The predicament was rotten. On the one hand, to be wet and cold the whole night long, possessed moreover by a sense of ignominy; and on the other a very poisonous risk. I feared paralysis, for once before when there was no risk of life my legs gave out from vertigo because I was not fit. It seemed a toss up which was the lesser evil, which was the lesser fear; the fear of trying to cross, plus the apparent foolishness of doing so; or the fear of self-respect. It reduced itself to that. I was still in painful doubt, when there jumped to my mind a story of a piece of string and how it gave confidence to a follower in some Alpine risk. With it came decision.

` Hold the end of my umbrella in your armpit and I will follow you '; and so we trod that plank. My effort was to think of other things — or rather of persons, not things — of my people and my best girl and what they might be doing. And every time my foot came down on that unseen plank. I became automatous with a realization at the back of my mind that it made for safety, and that the chance was good. Then, when we were about in the middle of the bridge, my leader stumbled and stopped, giving my arm a nasty jerk, though he still retained the umbrella end. — ' Take care, a loose plank; I hit the butt-end. I nearly fell.' Then a pause, and I could hear him panting from the shock. This standing still was much worse than walking, and I thought of the stability of a bicycle. And then he said: ` I no like this at all, and now I remember construction train may come at any time; we better hurry up.' So we started off again. But now the feeling of being an automaton had gone; I became conscious of my feet or rather conscious of a kind of unconsciousness about them, and then it happened. I stepped off the plank and fell; and as I fell I clutched the plank, my arms and chin were on it and one foot had found a lodging on a cross timber of the bridge.

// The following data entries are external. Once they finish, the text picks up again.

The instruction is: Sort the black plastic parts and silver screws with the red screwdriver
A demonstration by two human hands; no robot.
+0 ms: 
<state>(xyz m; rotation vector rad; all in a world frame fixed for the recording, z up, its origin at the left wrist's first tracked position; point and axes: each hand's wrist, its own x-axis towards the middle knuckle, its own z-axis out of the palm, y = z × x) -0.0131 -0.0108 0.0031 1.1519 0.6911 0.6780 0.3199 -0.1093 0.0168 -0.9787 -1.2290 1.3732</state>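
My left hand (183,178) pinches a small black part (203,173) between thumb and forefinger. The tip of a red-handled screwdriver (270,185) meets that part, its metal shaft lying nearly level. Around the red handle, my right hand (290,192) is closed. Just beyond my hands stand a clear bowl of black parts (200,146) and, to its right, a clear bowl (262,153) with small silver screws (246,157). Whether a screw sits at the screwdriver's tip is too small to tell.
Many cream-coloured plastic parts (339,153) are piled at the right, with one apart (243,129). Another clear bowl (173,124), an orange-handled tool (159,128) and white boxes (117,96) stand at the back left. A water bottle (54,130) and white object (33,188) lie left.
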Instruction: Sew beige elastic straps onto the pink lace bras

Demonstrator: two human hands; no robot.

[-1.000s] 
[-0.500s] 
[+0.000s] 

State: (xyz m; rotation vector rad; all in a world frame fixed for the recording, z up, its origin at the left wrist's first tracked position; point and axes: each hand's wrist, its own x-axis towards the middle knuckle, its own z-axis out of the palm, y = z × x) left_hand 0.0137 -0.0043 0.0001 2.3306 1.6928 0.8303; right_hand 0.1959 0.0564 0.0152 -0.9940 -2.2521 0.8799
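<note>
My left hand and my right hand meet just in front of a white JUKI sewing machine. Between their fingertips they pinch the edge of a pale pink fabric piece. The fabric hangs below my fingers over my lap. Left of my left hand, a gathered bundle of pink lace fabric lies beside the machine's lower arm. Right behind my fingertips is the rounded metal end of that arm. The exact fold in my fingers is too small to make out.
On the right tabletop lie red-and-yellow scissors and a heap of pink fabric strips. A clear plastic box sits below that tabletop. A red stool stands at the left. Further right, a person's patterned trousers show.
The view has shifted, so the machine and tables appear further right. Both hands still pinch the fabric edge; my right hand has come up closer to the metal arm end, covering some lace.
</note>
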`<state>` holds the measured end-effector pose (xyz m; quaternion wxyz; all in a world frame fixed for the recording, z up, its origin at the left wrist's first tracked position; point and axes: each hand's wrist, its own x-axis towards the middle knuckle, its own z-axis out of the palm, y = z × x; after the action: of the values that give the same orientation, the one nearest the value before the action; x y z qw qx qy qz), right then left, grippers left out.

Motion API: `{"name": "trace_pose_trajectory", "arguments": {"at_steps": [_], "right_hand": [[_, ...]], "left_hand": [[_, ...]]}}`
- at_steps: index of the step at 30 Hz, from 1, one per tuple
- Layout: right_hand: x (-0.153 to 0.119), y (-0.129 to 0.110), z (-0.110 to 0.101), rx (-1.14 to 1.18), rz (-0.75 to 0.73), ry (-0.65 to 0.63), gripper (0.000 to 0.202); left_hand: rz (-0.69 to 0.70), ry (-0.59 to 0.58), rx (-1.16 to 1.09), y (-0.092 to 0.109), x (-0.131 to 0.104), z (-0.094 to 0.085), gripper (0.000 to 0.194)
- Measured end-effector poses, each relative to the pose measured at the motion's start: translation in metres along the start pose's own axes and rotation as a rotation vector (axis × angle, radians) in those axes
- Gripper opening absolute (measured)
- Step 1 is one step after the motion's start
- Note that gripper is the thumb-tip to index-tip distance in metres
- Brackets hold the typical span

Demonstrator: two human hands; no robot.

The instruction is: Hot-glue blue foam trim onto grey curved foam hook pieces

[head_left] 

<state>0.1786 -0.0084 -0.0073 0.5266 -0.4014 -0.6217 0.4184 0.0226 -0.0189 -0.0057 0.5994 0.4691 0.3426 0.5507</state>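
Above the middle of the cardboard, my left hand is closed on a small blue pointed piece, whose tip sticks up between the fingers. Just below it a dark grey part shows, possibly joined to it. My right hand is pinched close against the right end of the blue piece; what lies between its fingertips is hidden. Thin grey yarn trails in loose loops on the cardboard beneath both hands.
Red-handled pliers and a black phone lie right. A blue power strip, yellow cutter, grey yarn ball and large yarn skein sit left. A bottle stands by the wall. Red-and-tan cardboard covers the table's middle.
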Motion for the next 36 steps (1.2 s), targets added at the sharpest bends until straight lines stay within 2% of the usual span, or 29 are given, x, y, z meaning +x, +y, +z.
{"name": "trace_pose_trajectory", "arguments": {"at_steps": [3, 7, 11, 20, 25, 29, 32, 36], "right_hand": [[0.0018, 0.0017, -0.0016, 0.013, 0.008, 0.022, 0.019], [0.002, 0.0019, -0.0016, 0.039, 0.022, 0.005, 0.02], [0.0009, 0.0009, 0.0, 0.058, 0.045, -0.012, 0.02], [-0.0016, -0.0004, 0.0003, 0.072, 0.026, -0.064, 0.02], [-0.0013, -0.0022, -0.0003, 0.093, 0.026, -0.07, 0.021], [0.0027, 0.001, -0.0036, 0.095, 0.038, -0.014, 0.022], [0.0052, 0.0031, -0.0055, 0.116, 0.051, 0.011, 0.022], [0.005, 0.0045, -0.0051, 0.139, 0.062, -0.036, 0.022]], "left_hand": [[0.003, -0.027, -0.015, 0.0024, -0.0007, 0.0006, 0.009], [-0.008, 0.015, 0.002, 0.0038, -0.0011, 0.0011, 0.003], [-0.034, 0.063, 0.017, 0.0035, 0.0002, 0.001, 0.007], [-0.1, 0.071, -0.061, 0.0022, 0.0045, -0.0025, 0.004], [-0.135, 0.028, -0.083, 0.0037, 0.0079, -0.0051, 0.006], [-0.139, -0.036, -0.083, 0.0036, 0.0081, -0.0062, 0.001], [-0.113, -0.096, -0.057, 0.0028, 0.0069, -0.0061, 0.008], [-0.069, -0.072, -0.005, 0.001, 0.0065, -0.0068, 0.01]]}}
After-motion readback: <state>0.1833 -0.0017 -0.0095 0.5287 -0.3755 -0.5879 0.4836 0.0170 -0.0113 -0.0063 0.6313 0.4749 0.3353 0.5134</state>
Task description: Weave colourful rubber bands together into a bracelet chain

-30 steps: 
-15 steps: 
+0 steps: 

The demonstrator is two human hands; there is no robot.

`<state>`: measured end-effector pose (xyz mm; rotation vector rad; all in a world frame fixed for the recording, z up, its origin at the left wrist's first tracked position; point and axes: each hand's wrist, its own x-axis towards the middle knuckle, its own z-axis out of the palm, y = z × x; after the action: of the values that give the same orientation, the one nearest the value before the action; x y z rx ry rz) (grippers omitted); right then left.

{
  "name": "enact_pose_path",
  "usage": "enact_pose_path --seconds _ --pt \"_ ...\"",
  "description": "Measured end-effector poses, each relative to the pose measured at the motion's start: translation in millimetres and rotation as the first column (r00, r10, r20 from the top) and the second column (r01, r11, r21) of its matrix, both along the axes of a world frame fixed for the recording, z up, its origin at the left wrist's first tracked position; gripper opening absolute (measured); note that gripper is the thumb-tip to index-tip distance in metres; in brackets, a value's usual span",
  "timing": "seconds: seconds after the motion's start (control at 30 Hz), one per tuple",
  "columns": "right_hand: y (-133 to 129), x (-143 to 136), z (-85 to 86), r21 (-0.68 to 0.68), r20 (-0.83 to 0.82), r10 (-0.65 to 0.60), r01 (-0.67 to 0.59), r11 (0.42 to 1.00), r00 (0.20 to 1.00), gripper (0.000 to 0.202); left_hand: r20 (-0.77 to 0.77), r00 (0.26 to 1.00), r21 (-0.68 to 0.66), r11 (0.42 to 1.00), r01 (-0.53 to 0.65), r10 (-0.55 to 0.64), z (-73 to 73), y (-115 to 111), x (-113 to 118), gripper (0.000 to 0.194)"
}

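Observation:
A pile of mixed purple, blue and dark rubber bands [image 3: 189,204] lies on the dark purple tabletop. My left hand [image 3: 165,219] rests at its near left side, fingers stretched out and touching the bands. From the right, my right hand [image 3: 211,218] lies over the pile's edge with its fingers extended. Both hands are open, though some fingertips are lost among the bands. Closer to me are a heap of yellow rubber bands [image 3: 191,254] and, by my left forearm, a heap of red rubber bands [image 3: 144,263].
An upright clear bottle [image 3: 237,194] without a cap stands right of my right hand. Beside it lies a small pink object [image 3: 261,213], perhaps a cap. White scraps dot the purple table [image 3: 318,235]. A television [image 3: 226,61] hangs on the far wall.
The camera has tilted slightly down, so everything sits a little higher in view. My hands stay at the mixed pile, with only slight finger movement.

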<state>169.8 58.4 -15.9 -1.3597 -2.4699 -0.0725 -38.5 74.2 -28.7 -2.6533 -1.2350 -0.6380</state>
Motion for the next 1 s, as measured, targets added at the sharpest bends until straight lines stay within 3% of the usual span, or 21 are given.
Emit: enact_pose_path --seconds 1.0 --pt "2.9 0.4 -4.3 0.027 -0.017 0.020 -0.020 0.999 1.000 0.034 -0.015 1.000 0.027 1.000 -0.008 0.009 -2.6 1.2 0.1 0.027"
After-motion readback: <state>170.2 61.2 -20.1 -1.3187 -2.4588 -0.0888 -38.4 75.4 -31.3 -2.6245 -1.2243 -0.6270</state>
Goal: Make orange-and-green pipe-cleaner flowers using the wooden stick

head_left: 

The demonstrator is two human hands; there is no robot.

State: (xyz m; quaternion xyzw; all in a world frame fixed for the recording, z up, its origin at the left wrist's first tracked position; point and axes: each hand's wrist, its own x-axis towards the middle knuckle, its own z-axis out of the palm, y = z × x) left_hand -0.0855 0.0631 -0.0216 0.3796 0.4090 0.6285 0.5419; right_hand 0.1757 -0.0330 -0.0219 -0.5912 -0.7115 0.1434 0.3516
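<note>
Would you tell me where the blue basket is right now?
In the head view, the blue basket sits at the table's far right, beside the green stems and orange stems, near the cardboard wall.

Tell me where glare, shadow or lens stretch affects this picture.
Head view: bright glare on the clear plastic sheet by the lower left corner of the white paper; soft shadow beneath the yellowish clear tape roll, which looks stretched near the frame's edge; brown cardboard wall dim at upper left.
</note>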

Now comes the curious feature of this adventure.

One might well think that the shock of the fall would have unnerved me. It did not. Before the fall I had been in a blue funk; but as I hung on that plank and realized how I had been saved from the torrent underneath, the fact exhilarated me. I clambered up assisted by my friend — he still had the umbrella — and I walked the other half of the bridge without a squirm. But I dreamt of that bridge for many nights.